The stress of the situation followed by Isaac’s apparent suicide accelerate Julia’s loss of sight and her doctor forges ahead with a transplant operation and Julia faces two weeks beneath a blindfold before she will find out if she can see again. Her care worker Ivan becomes her rock and Julia eventually develops feelings towards him that are thwarted by the apparent return of Sara’s killer, who can seemingly be anywhere at anytime…

The resolution isn’t entirely unpredictable, after all Ivan’s face is kept off-camera for the most part, despite the fact we saw him earlier on with another patient. But does that make him a killer?

Julia’s Eyes takes a bit of a commitment as it passes the 90 minute mark with a lot of stuff still left to cover. Even though it eventually conforms nicely to some cut n’ dried slasher movie shenanigans, it could easily lose 15 minutes or so as the gripping nature of the first half dissipates into a sort of “how will she get out of this one?” scenario that is repeated several times over towards the finale.
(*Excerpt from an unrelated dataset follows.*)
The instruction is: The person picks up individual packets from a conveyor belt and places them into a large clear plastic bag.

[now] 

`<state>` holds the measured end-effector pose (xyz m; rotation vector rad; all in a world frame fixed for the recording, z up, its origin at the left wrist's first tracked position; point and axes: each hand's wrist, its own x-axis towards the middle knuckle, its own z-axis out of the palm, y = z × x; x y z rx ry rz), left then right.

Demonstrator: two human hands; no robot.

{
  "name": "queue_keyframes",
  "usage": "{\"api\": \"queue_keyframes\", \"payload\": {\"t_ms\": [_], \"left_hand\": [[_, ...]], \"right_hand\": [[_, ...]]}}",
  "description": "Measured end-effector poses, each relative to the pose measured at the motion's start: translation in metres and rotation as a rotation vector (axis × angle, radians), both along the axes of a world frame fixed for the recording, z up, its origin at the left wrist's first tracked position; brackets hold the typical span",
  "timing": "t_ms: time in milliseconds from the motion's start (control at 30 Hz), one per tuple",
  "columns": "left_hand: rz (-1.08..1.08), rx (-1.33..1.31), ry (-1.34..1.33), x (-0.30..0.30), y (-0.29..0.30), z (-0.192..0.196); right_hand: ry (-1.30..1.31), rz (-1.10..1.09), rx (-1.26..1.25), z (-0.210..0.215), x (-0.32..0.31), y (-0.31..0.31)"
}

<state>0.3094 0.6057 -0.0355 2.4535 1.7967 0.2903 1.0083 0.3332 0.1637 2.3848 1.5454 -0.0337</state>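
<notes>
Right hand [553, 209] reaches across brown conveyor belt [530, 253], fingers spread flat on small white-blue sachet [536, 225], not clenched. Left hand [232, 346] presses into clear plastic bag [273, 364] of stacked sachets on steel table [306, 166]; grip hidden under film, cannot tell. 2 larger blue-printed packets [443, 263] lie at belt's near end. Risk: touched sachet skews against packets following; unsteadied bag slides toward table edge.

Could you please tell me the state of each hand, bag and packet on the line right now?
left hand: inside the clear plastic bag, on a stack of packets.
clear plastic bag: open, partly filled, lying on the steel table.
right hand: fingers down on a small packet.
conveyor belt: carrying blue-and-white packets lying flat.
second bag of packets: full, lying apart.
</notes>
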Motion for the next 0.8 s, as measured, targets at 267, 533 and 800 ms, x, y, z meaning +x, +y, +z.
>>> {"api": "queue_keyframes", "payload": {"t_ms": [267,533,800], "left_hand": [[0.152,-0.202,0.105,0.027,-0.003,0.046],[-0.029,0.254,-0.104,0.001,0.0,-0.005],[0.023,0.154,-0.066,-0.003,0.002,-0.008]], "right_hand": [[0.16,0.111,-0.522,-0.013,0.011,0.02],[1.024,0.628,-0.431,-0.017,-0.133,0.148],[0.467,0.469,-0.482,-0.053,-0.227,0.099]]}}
The film would be redundant if at least some of these cliches went unchecked: Julia’s doctor advises she recovers at the hospital but she insists on going it alone in her late-sister’s unfamiliar house, yet she’s the only one who truly believes there’s a killer running about. It’s forgivable as otherwise the final third would just be a retread of the Halloween II hospital slasher opus.

That said, there’s little slashing: two people are hanged, another zapped in the bath but there’s a decent knife-in-the-gob and a cringeworthy needle into the eyeball, shown in all its clear yukkiness.

Some scenes work just perfectly: Julia’s visit to a resource centre for blind people is creepy for varying reasons as she unwittingly finds herself in the middle of a conversation between a group of blind women who don’t sense she’s there for a couple of minutes, then there’s a chase through the drippy back tunnels of the building when one of the blind women declares that “there’s someone else with you – he’s right behind you.”

The climax is a little drawn out and familiar but an almost heartwarming twist is added on at the end – the biggest mystery is Julia herself: she quite literally appears and replaces her dead sister. We learn almost nothing about her life up to this point, where she lives, who her friends are… Husband aside, it’s as if she never met a soul.

Again, forgiven due to the tasty Spanish vibes on show: you only need to see this once to appreciate how good it is.

Blurb-of-interest: Daniel Grao was in Killer Book Club.